**Information provided**
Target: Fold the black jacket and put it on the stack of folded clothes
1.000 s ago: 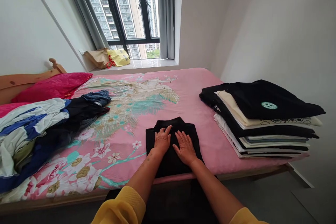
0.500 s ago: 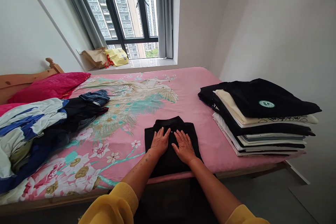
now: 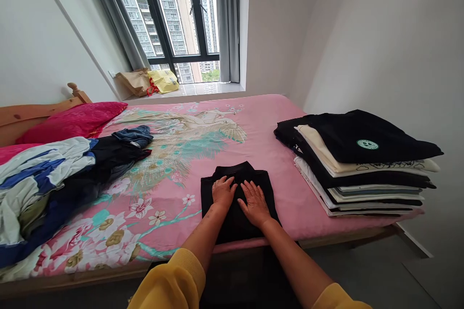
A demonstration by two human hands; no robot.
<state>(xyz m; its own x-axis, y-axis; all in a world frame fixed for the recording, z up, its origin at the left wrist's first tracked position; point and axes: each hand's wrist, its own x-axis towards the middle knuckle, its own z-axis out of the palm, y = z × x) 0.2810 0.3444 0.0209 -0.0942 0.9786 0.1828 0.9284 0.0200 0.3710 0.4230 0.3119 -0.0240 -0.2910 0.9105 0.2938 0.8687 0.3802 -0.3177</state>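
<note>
A folded black garment (image 3: 221,222) lies on the pink floral bedspread (image 3: 253,130) near the bed's front edge. My left hand (image 3: 222,192) rests palm down on its upper middle, fingers slightly curled. Right beside it, my right hand (image 3: 255,204) lies flat on the same garment with fingers stretched out. Neither hand holds anything. Yellow sleeves cover both forearms low in the view.
A tall stack of folded clothes (image 3: 357,164) sits on the bed's right corner. A heap of unfolded clothes (image 3: 54,178) lies at the left, by a red pillow (image 3: 68,120). Paper bags (image 3: 148,81) stand on the window sill.
My left hand's fingers have curled in a little on the garment. The right hand and the garment stay where they were; only the camera shifted slightly.
</note>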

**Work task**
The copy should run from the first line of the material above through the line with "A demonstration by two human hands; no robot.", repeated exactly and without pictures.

**Answer to the exercise**
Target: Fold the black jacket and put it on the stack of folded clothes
1.000 s ago: 
0.500 s ago: 
now: 
A demonstration by two human hands; no robot.

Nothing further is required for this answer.